What you will do:
Restate, word for word and with nothing added, the lines from the one containing "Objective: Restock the" through the last line of the material below.

═════ Available data ═════

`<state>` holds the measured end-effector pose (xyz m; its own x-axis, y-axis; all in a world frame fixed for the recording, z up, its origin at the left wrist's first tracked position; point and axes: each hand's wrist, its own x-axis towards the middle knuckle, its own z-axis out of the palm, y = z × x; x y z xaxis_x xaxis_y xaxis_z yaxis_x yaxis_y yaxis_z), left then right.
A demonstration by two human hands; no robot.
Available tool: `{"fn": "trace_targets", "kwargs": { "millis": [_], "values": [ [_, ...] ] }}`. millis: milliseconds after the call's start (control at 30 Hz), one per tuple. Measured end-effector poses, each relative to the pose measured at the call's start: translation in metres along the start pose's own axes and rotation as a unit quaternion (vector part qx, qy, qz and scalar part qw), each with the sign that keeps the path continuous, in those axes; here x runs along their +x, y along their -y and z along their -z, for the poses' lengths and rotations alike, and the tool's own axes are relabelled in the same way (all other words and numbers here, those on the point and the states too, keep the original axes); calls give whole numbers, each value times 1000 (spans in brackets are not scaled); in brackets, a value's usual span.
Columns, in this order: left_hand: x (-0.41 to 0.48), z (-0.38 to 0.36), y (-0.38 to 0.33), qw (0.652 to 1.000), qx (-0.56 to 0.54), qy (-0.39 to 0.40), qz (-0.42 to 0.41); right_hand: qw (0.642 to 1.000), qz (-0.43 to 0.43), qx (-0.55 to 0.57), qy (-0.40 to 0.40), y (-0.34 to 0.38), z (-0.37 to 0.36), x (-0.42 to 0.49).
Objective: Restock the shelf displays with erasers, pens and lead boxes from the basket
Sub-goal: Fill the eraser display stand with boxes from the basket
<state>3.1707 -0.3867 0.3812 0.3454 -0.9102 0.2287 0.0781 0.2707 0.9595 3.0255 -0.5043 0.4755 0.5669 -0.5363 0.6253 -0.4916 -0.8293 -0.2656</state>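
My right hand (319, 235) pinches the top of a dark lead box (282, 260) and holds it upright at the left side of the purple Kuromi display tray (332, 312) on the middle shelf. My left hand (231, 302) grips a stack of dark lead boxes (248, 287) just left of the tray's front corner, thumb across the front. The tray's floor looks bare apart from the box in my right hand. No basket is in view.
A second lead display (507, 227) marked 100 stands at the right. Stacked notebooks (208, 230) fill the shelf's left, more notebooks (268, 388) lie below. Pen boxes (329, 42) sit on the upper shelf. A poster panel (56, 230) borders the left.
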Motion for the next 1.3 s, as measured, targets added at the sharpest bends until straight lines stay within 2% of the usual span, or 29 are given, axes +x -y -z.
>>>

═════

Exercise result:
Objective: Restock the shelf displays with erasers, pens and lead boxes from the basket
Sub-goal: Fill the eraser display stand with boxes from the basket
<state>3.1707 -0.3867 0.3812 0.3454 -0.9102 0.2287 0.0781 0.2707 0.9595 3.0255 -0.5043 0.4755 0.5669 -0.5363 0.6253 -0.4916 -0.8293 -0.2656</state>
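My right hand (319, 235) pinches the top of a dark lead box (282, 260) and holds it upright at the left side of the purple Kuromi display tray (332, 312) on the middle shelf. My left hand (231, 302) grips a stack of dark lead boxes (248, 287) just left of the tray's front corner, thumb across the front. The tray's floor looks bare apart from the box in my right hand. No basket is in view.
A second lead display (507, 227) marked 100 stands at the right. Stacked notebooks (208, 230) fill the shelf's left, more notebooks (268, 388) lie below. Pen boxes (329, 42) sit on the upper shelf. A poster panel (56, 230) borders the left.
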Motion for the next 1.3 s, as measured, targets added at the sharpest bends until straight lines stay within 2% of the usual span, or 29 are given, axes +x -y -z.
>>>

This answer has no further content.